Your data protection posture appears clean. Consider:
  • Verify Orca DSPM scanning is enabled for all accounts
  • Check data classification settings
  • This scan covers known patterns — custom sensitive data may need custom rules

Massive Data Exposure (> 50 findings)

⚠ Significant data exposure: <N> findings detected.

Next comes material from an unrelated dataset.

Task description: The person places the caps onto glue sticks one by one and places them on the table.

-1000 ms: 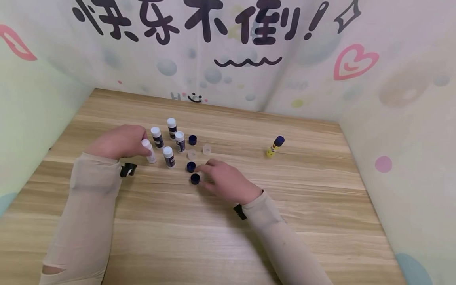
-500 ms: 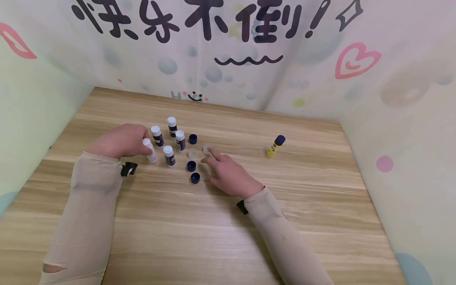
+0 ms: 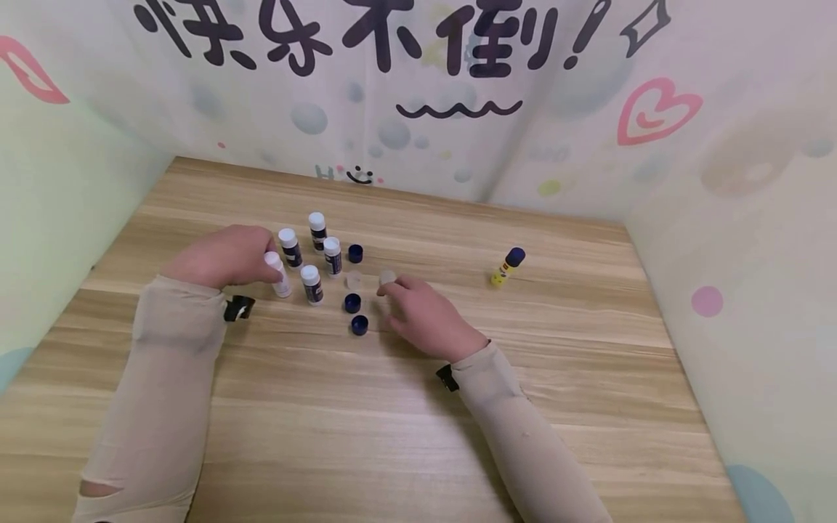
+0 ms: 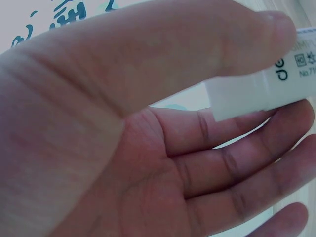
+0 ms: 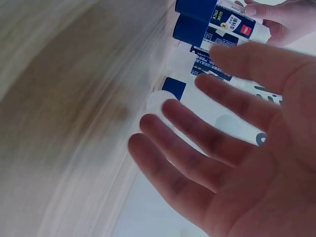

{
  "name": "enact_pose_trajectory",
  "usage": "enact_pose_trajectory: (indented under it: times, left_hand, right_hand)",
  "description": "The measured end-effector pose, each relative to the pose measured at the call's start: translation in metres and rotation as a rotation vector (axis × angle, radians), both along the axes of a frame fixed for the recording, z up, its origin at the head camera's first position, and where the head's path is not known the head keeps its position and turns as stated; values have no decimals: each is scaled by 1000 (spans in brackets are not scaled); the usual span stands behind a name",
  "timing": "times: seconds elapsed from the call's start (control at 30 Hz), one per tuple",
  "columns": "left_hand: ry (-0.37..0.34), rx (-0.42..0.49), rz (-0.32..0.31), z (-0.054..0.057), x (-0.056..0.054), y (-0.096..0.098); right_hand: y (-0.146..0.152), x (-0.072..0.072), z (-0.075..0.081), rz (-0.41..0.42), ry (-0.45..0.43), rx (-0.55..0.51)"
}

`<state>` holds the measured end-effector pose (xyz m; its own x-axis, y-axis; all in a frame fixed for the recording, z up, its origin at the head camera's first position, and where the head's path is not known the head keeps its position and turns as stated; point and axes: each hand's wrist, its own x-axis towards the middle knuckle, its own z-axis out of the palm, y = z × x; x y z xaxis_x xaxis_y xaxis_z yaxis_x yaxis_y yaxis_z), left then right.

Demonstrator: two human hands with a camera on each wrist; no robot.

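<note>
My left hand (image 3: 219, 256) pinches a white glue stick (image 3: 280, 280) between thumb and fingers, at the left of a group of glue sticks. Up close in the left wrist view, this glue stick (image 4: 242, 96) lies between thumb and forefinger, with printed lettering. Fingers spread and fairly straight, my right hand (image 3: 434, 316) is at a clear cap (image 3: 387, 277), its fingertips right at the near side. Left of it are another clear cap (image 3: 353, 281) and three dark blue caps (image 3: 352, 303). Several white-topped glue sticks with dark labels (image 3: 312, 285) stand beside the left hand.
A yellow glue stick with a dark blue cap (image 3: 506, 266) stands apart on the right of the wooden table (image 3: 294, 428). Printed fabric walls (image 3: 431, 145) close off the back and both sides. A black strap piece (image 3: 238, 308) hangs at the left wrist.
My right hand has moved from beside the dark blue caps up to the farther clear cap, which has shifted slightly right. The left hand keeps its hold on the white glue stick.
</note>
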<state>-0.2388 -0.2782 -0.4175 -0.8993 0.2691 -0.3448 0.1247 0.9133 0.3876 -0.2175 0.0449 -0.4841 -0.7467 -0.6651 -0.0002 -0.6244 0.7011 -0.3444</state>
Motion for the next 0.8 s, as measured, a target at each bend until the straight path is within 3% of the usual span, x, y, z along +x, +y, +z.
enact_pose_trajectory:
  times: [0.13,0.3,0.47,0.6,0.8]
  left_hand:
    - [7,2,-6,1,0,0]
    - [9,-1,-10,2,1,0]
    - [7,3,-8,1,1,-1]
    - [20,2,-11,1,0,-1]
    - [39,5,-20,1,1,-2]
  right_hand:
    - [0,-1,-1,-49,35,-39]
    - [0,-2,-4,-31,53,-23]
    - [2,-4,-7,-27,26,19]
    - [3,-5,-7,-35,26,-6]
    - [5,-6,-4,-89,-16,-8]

Showing top 10 by risk. This indicates a systemic data protection gap.

Recommendations:
  1. Prioritize: Fix publicly exposed data stores first
  2. Automate: Deploy encryption-by-default policies
  3. Prevent: Add pre-commit hooks for secret detection
  4. Monitor: Set up real-time alerts for new public data stores

Secret Already Rotated

Some secrets may already be rotated but the alert remains open. Note:

Note: Verify if this secret has already been rotated.
If rotated, the alert may close on next Orca scan.
If not rotated, treat as active exposure.

MCP Tools Used

Primary Tools

Tool	Purpose	Parameter
discovery_search	Find data exposure findings	search_phrase, limit
get_asset_related_alerts_summary	All alerts on data-holding assets	asset_id (UUID)
get_asset_crown_jewel_info	Crown jewel status of data stores	group_unique_id
get_enabled_compliance_frameworks	Data protection compliance scores	optional filters

Secondary Tools

Tool	Purpose	When
get_asset_by_id	Full asset details	Drill-down on specific data store
get_compliance_framework_control_tests	Failing data controls	"compliance" drill-down
search_cdr_events	Who accessed the data store	Investigation
get_linked_entities_mapping	What connects to the data store	Access analysis

Parameter Notes

• discovery_search max 10 results per query — use multiple queries with different search phrases to cover all data types
• Crown jewel check is important for data stores — databases and storage with critical data are often crown jewels
• Compliance frameworks with data protection requirements: PCI DSS, HIPAA, GDPR, SOC 2

Implementation Notes

1. 6 parallel discovery_search queries cover secrets, PII, public data, unencrypted stores, internet-facing data, and certificates.
2. Data type classification is key — different data types have different compliance implications.
3. Public + sensitive is always CRITICAL — publicly accessible data with sensitive content is the highest priority.
4. Secrets should be rotated, not just hidden — always recommend rotation for exposed credentials.
5. Compliance mapping adds business context — "this violates PCI DSS" gets more traction than "this is exposed".
6. Link to other skills — suggest /orca-alert-triage <alert-id> for individual findings, /orca-exposure-map for full attack surface, /orca-asset-profile for data store details.
7. Remediation plan should be phased — don't overwhelm with 50 things to fix at once.